Os números são assustadores. A sociedade que deveria proteger as suas crianças, está tão doente que não consegue cumprir com as suas obrigações para com elas, obrigações que, de resto, foram institucionalizadas pelas Nações Unidas ao aprovarem uma lei chamada “Convenção dos Direitos das Crianças” que, basicamente, estabelece a forma como os governos devem trabalhar para que todas as crianças gozem dos seus direitos. Explicando melhor, os governos devem trabalhar no sentido de garantir a todas as crianças os direitos a que elas têm direito.

E para que não restem quaisquer dúvidas, transcrevo apenas dois dos artigos da “Convenção dos Direitos das Crianças”:

Artº. 27º. Tens direito a um nível de vida digno. Quer dizer que os teus pais devem procurar que não te falte comida, roupa, casa, etc. Se os pais não tiverem meios suficientes para estas despesas, o governo deve ajudar.

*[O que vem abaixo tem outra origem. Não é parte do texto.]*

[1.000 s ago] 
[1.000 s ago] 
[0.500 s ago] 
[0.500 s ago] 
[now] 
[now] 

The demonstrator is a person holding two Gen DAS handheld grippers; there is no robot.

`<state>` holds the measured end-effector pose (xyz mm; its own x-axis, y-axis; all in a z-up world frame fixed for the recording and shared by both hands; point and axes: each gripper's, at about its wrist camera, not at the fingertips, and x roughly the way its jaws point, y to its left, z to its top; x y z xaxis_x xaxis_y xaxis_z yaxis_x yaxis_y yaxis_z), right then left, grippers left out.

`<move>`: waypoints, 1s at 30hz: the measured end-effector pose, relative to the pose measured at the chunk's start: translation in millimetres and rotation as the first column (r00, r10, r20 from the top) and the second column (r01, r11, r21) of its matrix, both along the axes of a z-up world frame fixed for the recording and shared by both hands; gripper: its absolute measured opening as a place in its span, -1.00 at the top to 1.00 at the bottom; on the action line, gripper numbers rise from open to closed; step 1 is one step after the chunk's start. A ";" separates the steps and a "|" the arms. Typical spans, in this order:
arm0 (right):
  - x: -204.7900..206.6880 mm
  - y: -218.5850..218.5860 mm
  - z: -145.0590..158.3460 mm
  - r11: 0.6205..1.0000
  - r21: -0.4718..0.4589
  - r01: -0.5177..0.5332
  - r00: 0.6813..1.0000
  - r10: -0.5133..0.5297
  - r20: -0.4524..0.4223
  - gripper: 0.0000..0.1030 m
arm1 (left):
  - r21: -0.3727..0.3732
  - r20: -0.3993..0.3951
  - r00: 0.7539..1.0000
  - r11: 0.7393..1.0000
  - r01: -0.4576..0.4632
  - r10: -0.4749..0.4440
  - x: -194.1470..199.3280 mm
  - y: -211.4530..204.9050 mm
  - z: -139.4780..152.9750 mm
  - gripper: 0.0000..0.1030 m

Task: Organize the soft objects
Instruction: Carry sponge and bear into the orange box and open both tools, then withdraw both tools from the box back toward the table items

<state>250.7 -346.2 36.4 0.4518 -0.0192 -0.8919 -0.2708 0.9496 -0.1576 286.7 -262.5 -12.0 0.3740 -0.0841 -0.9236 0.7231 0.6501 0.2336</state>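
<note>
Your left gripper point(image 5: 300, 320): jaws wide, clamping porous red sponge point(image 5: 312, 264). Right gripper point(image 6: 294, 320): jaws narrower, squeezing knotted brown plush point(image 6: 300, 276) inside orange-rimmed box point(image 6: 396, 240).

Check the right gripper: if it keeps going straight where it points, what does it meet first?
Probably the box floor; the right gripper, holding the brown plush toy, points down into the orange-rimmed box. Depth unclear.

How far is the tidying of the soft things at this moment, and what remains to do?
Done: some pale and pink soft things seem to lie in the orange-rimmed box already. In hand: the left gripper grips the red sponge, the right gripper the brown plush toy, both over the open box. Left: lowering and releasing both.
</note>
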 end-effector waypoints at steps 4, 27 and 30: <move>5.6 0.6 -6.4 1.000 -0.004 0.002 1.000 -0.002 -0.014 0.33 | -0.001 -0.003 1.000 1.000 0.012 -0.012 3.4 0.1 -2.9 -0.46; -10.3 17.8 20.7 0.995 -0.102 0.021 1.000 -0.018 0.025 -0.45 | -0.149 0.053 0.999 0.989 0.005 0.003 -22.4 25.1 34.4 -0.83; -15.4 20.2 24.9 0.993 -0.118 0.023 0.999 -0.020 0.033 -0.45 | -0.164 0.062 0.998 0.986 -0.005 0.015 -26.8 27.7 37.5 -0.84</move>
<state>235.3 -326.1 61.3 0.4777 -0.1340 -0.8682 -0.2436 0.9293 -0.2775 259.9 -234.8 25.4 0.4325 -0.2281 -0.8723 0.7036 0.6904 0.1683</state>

Artº. 32º. Tens direito a protecção contra a exploração económica, ou seja, não deves trabalhar em condições ou locais que ponham em risco a tua saúde ou a tua educação. A lei portuguesa diz que nenhuma criança com menos de 16 anos deve estar empregada.

Pegando apenas nestes dois artigos da CDC e olhando para o relatório da Agência do Vaticano podemos ver como a lei é grosseiramente violada. “Duzentos e onze milhões de crianças que são obrigadas a trabalhar, algumas em regime de escravatura”, como aquelas duas crianças do norte do país, que foram mostradas por uma reportagem do Expresso.

A revelação, denunciada por essa reportagem, de que continua a haver trabalho infantil em Portugal abanou muitas consciências. Mas não, ao que parece, a do jornalista José Júdice que na crónica “Globalização Infantil”, publicada num jornal de Lisboa, escreveu:

“A exploração do trabalho infantil é um dos tabus da sociedade moderna e evoluída. Para os moralistas é repugnante a ideia de uma criança se ver forçada a trocar a inocência dos seus verdes anos pelo suor esquálido de um trabalho quase escravo. Por isso, todas as pessoas que não tenham nenhuma razão específica ou nenhuma causa particular a defender, se sentem ofendidas e chocadas”. E José Júdice prossegue dizendo que “considera que o rendimento obtido por cada criança não é nada mau para miúdos daquelas idades, cuja alternativa possível seria passar o dia na escola a não aprender nada ou, talvez, a agredir física e verbalmente as professoras, mas esse pormenor parece ter passado despercebido à nossa boa consciência que condena o trabalho infantil”.

Obviamente que não concordo com a opinião do José Júdice. Mais, choca-me a sua falta de sensibilidade para uma situação que fere claramente todos os princípios morais e éticos e que viola a lei.

Compreendendo, embora, que muitas famílias, por carência absoluta de meios, recorram à “ajuda” das suas crianças para assegurar a subsistência de todos, não posso aceitar, no entanto, que essas famílias dependam sistematicamente do trabalho dessas mesmas crianças. Como estabelece o artigo 27 da “Convenção dos Direitos das Crianças”, se os pais não tiverem meios suficientes, o governo deve ajudar. Era o que se poderia esperar de Portugal, um país que pertence à primeira divisão dos países europeus, há mais de vinte anos.

É por tudo isto que abro uma excepção para a comemoração do Dia Mundial da Criança, para que não haja esquecimento dos direitos das crianças.